This is the example web server required to run the Web Flow Demo.
IMPORTANT NOTICE This is a proof of concept server. It is not secure. For this reason it is bound to listen only on localhost. Do not change this until you have understood and fixed the problems. You may at least wish to hard code your application's namespace and implement more appropriate logging for your environment.
Instructions here assume a POSIX system such as MacOS or Linux.
This is an NPM Webpack project. These instructions assume that you have changed to the webserver directory.
Once NPM modules are installed with npm i build using webpack:
mpx webpack
The OAuth Access Token flow can be used with the web server on localhost. If you wish to use the Web Server based Refresh Token flow then you need a server that is reachable from the public Internet. There are two approaches tested:
Running on localhost allows the OAuth access flow to be used, but prevents the Refresh Token flow. Set the OAUTH_PUBLIC_SERVER_HOST in substitutions.sh to http://localhost.
NGrok provides a HTTPS forwarding service, allowing a developer to reverse proxy from the public Internet to the HTTP server running on their localhost. Multiple levels of account are provided ranging from free (non-commercial) to paid commercial use licenses designed for production systems.
Follow the instructions provided by ngrok to start forwarding.
You will then need to enter the public host name in your substitutions.sh and push these changes to Salesforce.

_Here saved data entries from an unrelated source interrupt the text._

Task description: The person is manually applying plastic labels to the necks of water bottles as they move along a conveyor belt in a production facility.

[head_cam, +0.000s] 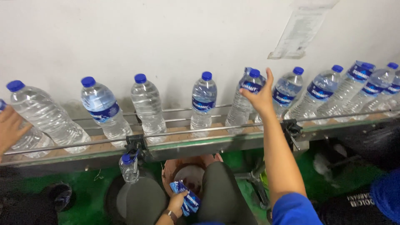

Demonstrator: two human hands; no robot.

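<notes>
My right hand (261,96) reaches up to a clear water bottle (241,112) with a blue cap and closes around its shoulder, where a blue label band sits. Down between my knees, my left hand (178,203) grips a small stack of blue label sleeves (189,199). The bottle stands in a row of like bottles on a metal conveyor (187,143) along the white wall. Some carry a blue label, such as the bottle (203,102) just to the left. Others are bare, such as the bottle (148,104).
Another person's hand (9,129) rests on a bottle at the far left. A small bottle (129,167) stands under the conveyor beside an orange bucket (173,168). A paper sheet (298,31) hangs on the wall. The floor is green.
</notes>
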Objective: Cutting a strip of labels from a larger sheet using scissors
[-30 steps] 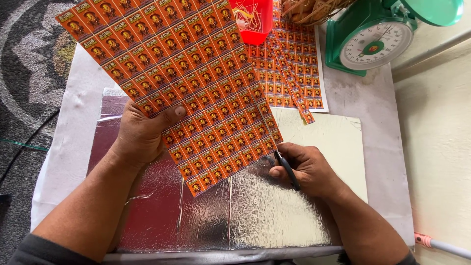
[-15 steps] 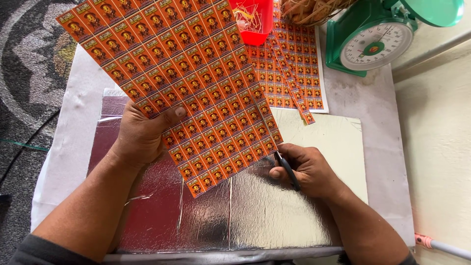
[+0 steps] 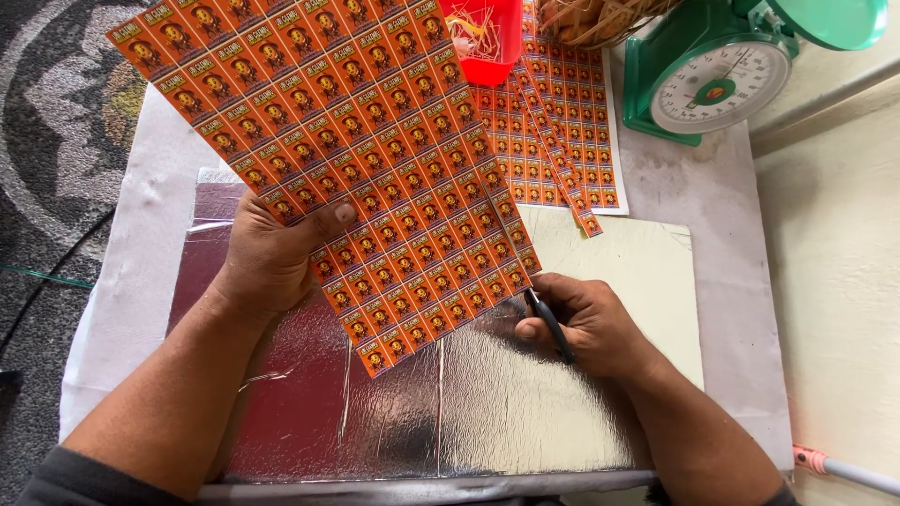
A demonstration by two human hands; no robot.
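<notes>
I am holding a large orange sheet of printed labels (image 3: 347, 159) in my left hand (image 3: 272, 258), thumb pinching its lower left edge, the sheet tilting up across the centre and upper left of the frame. My right hand (image 3: 586, 323) is gripping a dark-handled cutter (image 3: 548, 323) at the sheet's lower right corner, near centre right. By my judgement the cutting of this sheet is only starting: it is looking whole. Narrow cut label strips (image 3: 553, 141) are lying on a second label sheet (image 3: 562, 122) at upper centre. Silver foil sheet (image 3: 487, 403) is covering the lower centre. Red tub (image 3: 487, 42) and green scale (image 3: 717, 80) are sitting along the top.
</notes>
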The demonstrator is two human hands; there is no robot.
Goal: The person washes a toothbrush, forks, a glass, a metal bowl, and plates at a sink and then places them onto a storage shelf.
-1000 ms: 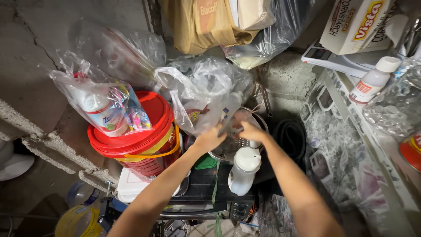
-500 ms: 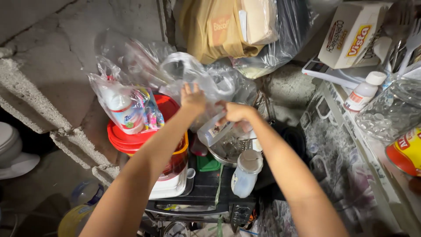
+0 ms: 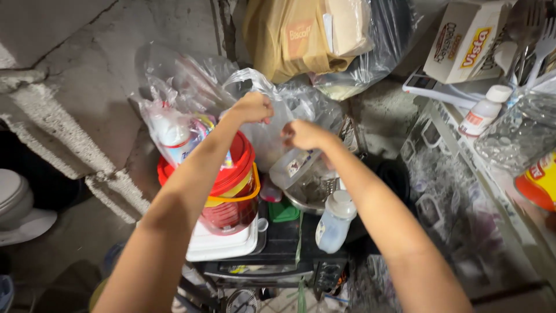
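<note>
Both hands had risen since the earlier view: left hand (image 3: 253, 108) was fisted on the clear plastic bag (image 3: 272, 124) handle, right hand (image 3: 301, 134) fingers pinched its other side, lifting the bag above the steel bowl (image 3: 310, 194) beside the red bucket (image 3: 231, 185).

A white carton (image 3: 466, 37) w/ red-yellow print is seen top right, above a small white bottle w/ red label (image 3: 482, 113). A tan bag (image 3: 292, 35) is hung top centre. A clear plastic bag (image 3: 278, 124) is gripped by left hand (image 3: 253, 108) & right hand (image 3: 301, 134); a labelled bottle (image 3: 295, 165) is seen inside.
</note>
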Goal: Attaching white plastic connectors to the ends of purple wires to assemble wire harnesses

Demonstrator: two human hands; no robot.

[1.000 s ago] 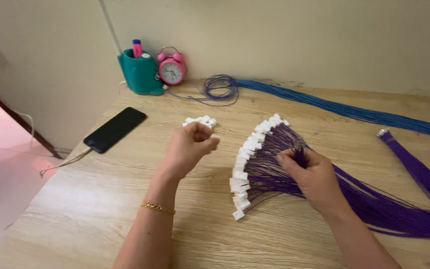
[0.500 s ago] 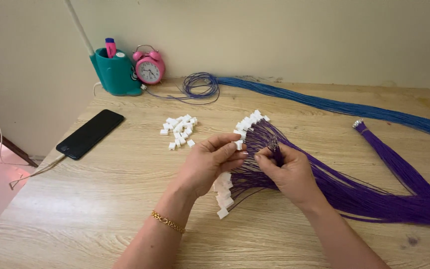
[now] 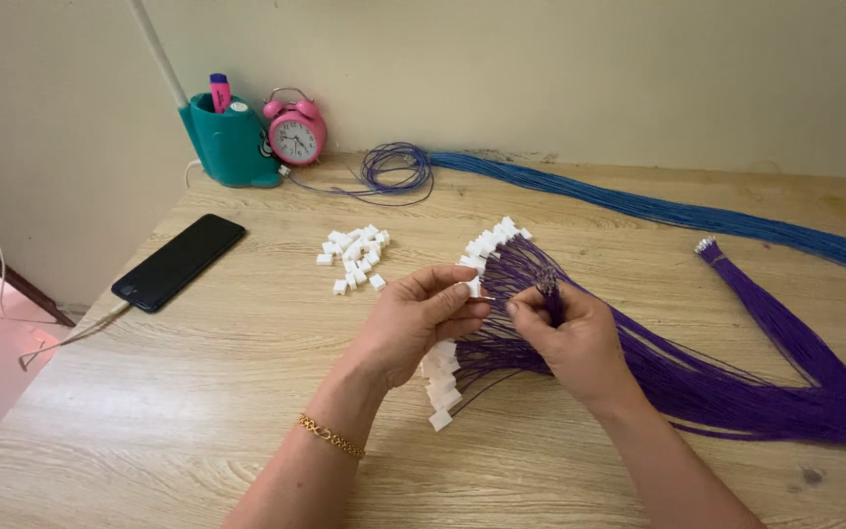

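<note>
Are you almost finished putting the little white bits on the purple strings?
Many purple wires already wear white plugs. The left hand holds one plug against a wire end pinched by the right hand. A pile of loose plugs and a bare purple bundle remain.

The white connector point(image 3: 473, 288) pinched by the left hand point(image 3: 413, 323) is mostly covered by its fingertips. Part of the purple wires point(image 3: 697, 377) is hidden under the right hand point(image 3: 570, 338); their far ends are cut off at the right edge.
</note>
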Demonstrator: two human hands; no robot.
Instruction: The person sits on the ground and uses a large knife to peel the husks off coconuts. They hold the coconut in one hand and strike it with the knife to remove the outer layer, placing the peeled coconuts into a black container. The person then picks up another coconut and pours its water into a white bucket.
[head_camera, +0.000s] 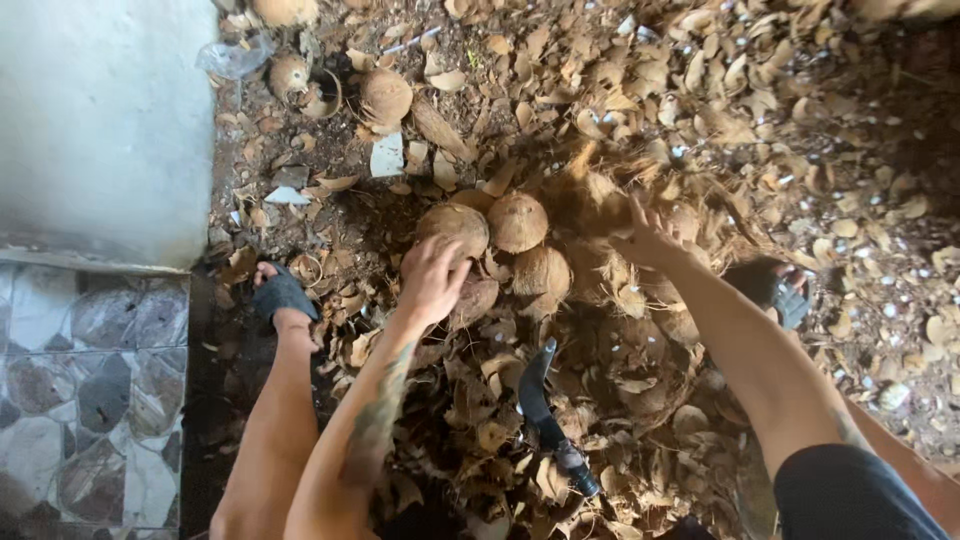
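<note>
**Hands at the coconut cluster**

We see no containers; the coconuts (500, 240) lie loose on the husk-strewn ground (800, 130). Our left hand (432, 278) curls its grip down over the nearest coconut (455, 228), fingers bent around its near side. Our right hand (650, 238) reaches just right of the cluster, grip wide, fingers spread over fibrous husk (600, 195), holding nothing. A dark curved blade (545, 410) stands in the husks just below the cluster. Our sandalled foot (282, 295) rests left of it.
</note>
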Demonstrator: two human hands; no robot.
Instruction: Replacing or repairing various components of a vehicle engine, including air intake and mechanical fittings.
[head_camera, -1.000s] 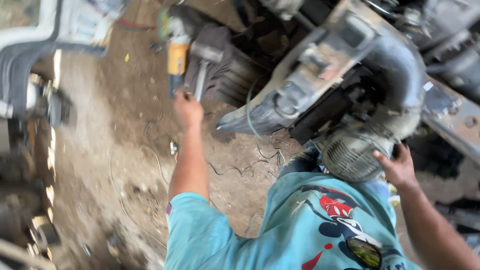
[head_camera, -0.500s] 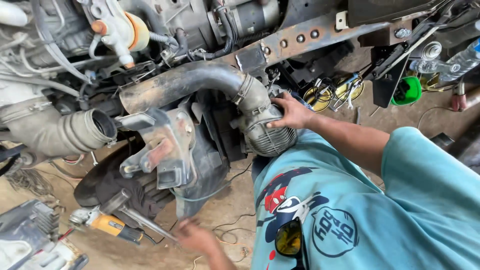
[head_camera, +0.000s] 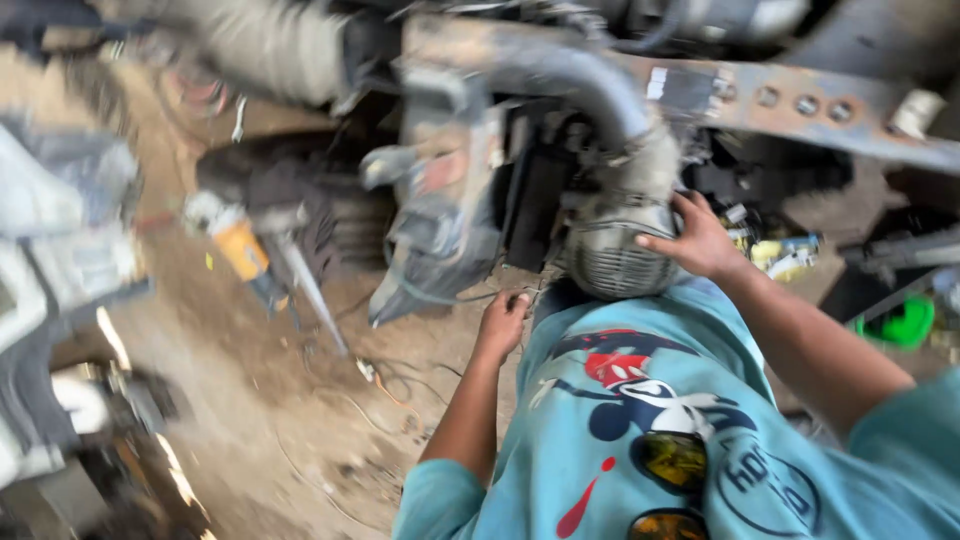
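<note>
My right hand (head_camera: 700, 240) grips the side of a grey ribbed round housing (head_camera: 610, 260) at the lower end of a curved black hose (head_camera: 590, 85) under a vehicle's frame. My left hand (head_camera: 500, 320) hangs lower, near the dirt ground and the edge of my blue printed shirt (head_camera: 650, 420). Its fingers are curled and seen from behind, so I cannot tell whether it holds anything. A grey metal bracket (head_camera: 440, 220) hangs just above and left of the left hand.
A yellow-bodied power tool (head_camera: 240, 250) with a long metal shaft (head_camera: 310, 295) lies on the dirt to the left. Loose wires (head_camera: 390, 385) trail on the ground. A rusty frame rail with bolt holes (head_camera: 800, 110) runs overhead. A green object (head_camera: 905, 320) sits at the right.
The view has swung round with heavy blur. My left hand has pulled back from the yellow tool toward my body. My right hand stays on the ribbed housing.
</note>
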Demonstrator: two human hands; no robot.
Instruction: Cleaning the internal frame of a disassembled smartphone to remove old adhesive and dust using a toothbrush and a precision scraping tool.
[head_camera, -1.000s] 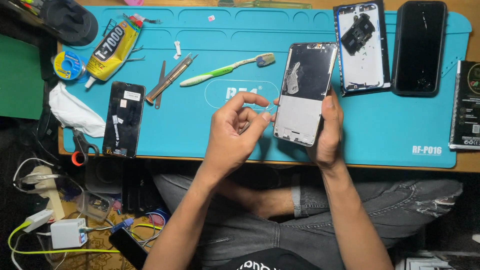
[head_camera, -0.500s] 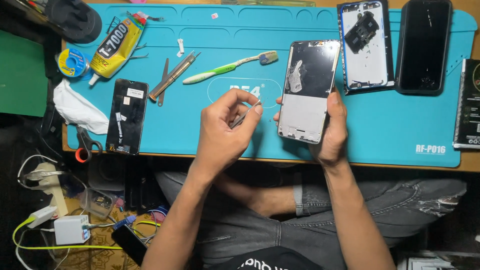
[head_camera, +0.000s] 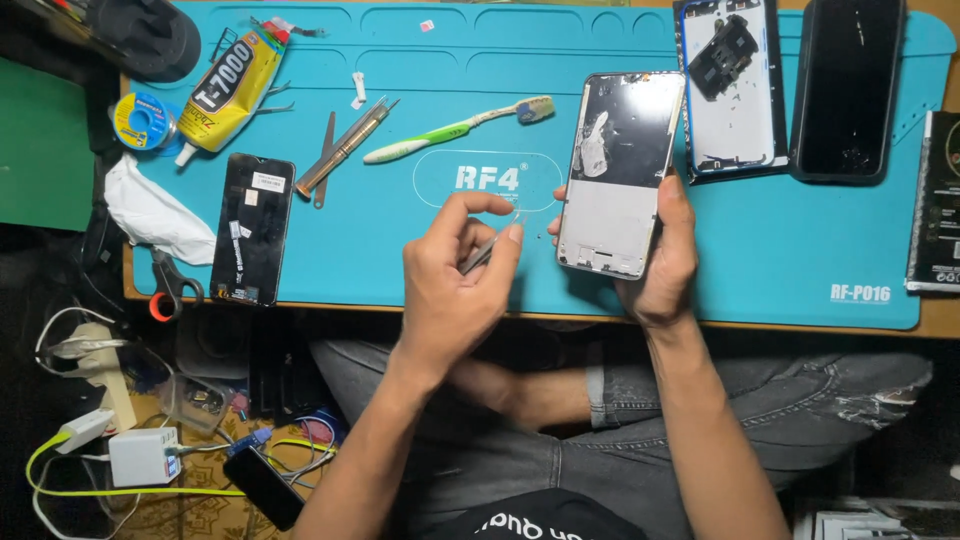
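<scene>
My right hand (head_camera: 662, 258) grips an opened phone frame (head_camera: 620, 170) by its lower end, holding it above the teal work mat (head_camera: 400, 270); the frame's upper half is dark, its lower half pale grey. My left hand (head_camera: 455, 290) is closed around slim metal tweezers (head_camera: 480, 252), whose tips point up and right toward the frame's left edge with a small gap between them.
On the mat lie a black phone screen (head_camera: 252, 228), a green toothbrush (head_camera: 455, 128), a yellow glue tube (head_camera: 228, 92), metal pry tools (head_camera: 345, 148), a blue-rimmed phone back (head_camera: 728, 90) and a black phone (head_camera: 850, 88). Scissors (head_camera: 170, 285), white cloth (head_camera: 150, 215) and a solder spool (head_camera: 140, 120) sit left. My crossed legs are below the table edge.
My left hand drew back from the frame's left edge and now shows the tweezers pinched between the fingers. The phone frame shifted slightly up and right in my right hand.
</scene>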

It is possible to run the server as a HTTPS server. This has been tested using certificates from Let's Encrypt. Set the LETSENCRYPT_DOMAIN_PATH variable in substitutions.sh to the location of the certificate files. For example
export OAUTH_PUBLIC_SERVER_HOST=https://myhomedomain.ddns.net
export LETSENCRYPT_DOMAIN_PATH='letsencrypt/live/myhomedomain.ddns.net'
This will cause the server to start as a HTTPS server on the specified server port. You will then need to set up firewalling as needed. The server needs to be accessible both to Salesforce and your own browser. This may require special configuration if Network Address Translation is in use on a home network.
Run using node. You will need the environment variables defined in the substitutions script. You may have sourced this script while deploying the SFDX project. Otherwise
. ../substitutions.sh
Then run
node dist/index.js
The development/proof server is designed to allow testing from any namespace. It accepts the namespace as a parameter of the oAuth State. It validates that this parameter looks vaguely like a valid Apex namespace but no more. Binding to localhost, and use of localhost as the only valid callback URL, ensures that it can only be used by the developer on their own machine.
The first thing you'll need to do is lock this to your own namespace or namespaces. If you have only one then this is as easy as hard-coding. Otherwise you need to whitelist.
But what if an org does not have your product installed? The REST endpoint is of the form /apexrest/namespace/Token. If your package is installed then only it can receive the tokens. If your package is not installed then the malicious administrator can install an unmanaged REST endpoint at the same location. Salesforce does not require a Connected App to be installed in an Org before a user can authorize it and cause the token flow to succeed.
If this code, as is, is ever released on the public Internet then a GET request can be formed which will cause the user to go through the oAuth flow. If they authorize the app then it will attempt to post the token back to the org. This attack would require the administrator to have placed a malicious REST endpoint on their own org, and for the user to be tricked into accepting the Connected App authorization dialog. I have not tested, but wonder if it may be possible for the administrator to pre-authorize the flow for other users having accepted it once for themselves.
There may be easier ways for this malicious administrator to steal tokens. A malicious VisualForce page could easily contain Javascript to send the result of UserInfo.getSessionId() wherever the administrator wishes. Such an attack would be far simpler and more likely to succeed than attempting to trick the user to accept an oAuth flow. We are defending against somebody who can already install arbitrary code
to the Org. So is this really a threat to worry about?
We can mitigate it. A simple solution could be to send a signed JWT as the State parameter. Be sure to include the Org ID or User ID or otherwise act to prevent a valid State being used on another Org. This would require a signing key to be embedded into the app. Loss of this signing key is not as frightening as loss of a JWT Bearer signing key. Similarly an encrypted version of the PUT request could protect the tokens against a malicious endpoint.